- Born: Ina Post 5 August 1941 (age 85) Amsterdam, Netherlands
- Education: University of South Africa; University of Pretoria;
- Known for: 130 scientific publications mostly about skeletal remains of southern African animals
- Scientific career
- Fields: Archaeozoology
- Workplaces: Transvaal Museum

= Ina Plug =

South African archaeozoologist

Ina Plug (née Post) (born 5 August 1941) is a South African archaeozoologist (or zooarchaeologist), and teacher. Her long career included field research and in museums such as Transvaal Museum (now the Ditsong: National Museum of Natural History) and for the University of Pretoria on southern African mammals, starting with the animals from Iron Age sites at the Kruger National Park. Her work resulted in her publishing 130 scientific papers mostly on the skeletal remains of animals. She also published a book titled What Bone Is That? A Guide to the Identification of Southern African Mammal Bones.

During her research work Plug traveled widely to many countries to enhance her knowledge base and participated in many meetings of the International Council of Archaeozoologists (ICAZ) of which she is now a Council member.

==Early life==
Ina Post was born on 5 August 1941 in Amsterdam, Netherlands to parents Gerritdina Fransina (née Bruinenberg) and Jan Post; she was their only daughter. Following the end of World War II the family had moved to South Africa, traveling on the ship Pretoria Castle in 1949. They had taken residence at Villieria, a suburb of Pretoria. Her initial school education was at the Primary School in Sunnyside and the Wonderboom High School. She completed her matriculation in 1959 with the principal of the high school supporting her, even though her mother had desired her to take up a job to run the family.
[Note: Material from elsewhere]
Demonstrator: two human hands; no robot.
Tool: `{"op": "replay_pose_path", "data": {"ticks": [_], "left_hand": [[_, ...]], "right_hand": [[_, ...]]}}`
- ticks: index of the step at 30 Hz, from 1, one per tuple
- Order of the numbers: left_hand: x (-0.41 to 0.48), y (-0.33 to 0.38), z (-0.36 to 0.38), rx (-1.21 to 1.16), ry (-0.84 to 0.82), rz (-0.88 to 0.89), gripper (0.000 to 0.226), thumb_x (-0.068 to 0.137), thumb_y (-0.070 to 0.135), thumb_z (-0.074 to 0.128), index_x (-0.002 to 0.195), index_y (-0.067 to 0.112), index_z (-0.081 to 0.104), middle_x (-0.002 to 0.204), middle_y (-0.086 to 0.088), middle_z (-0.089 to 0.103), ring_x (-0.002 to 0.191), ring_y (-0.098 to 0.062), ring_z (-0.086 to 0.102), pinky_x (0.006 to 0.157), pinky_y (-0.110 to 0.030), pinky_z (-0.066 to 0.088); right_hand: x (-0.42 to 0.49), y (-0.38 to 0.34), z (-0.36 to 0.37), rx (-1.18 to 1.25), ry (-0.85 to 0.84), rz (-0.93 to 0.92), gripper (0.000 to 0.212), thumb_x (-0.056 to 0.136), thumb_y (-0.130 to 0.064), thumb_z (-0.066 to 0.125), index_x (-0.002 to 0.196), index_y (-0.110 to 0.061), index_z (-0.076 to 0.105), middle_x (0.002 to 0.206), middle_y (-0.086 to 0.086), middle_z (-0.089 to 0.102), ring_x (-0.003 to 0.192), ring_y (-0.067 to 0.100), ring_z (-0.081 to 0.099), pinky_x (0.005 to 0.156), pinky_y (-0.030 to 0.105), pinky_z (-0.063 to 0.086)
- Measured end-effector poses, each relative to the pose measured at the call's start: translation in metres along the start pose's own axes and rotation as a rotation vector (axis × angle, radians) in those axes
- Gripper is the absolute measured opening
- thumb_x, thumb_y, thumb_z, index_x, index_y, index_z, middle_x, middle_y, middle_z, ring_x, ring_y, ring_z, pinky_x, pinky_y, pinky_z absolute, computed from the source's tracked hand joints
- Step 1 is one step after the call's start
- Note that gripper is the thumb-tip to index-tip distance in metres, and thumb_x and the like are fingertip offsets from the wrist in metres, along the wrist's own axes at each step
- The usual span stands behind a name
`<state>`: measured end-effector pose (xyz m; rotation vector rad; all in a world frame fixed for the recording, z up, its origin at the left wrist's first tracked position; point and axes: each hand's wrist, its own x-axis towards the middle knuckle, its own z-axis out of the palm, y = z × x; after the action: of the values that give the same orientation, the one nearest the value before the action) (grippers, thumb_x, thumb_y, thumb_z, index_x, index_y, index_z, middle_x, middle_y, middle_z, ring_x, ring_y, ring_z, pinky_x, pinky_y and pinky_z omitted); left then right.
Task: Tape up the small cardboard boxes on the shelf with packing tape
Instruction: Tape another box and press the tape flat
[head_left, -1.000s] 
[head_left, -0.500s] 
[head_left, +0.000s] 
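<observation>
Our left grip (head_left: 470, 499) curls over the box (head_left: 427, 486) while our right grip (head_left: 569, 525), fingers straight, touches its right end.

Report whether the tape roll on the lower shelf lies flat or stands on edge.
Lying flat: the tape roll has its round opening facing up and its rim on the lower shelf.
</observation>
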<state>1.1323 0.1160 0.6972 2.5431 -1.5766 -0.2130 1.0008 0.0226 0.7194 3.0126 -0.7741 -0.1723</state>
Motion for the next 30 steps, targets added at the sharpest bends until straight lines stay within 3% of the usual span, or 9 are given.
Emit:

After matriculation, Plug worked as a librarian at the University of South Africa and concurrently took up further studies at the same university, receiving a BA degree in library science in 1968. At the university, in 1970, she met Cornelis Plug, a physicist at the Iscor (Iron and Steel Corporation) who later had a successful career in the Department of Psychology at the University of South Africa. She married Cornelis in 1962. They have two children, Ada and Ingrid; Ada is a social worker at the Leeukop Prison, Johannesburg, and Ingrid works as a librarian at the University of South Africa.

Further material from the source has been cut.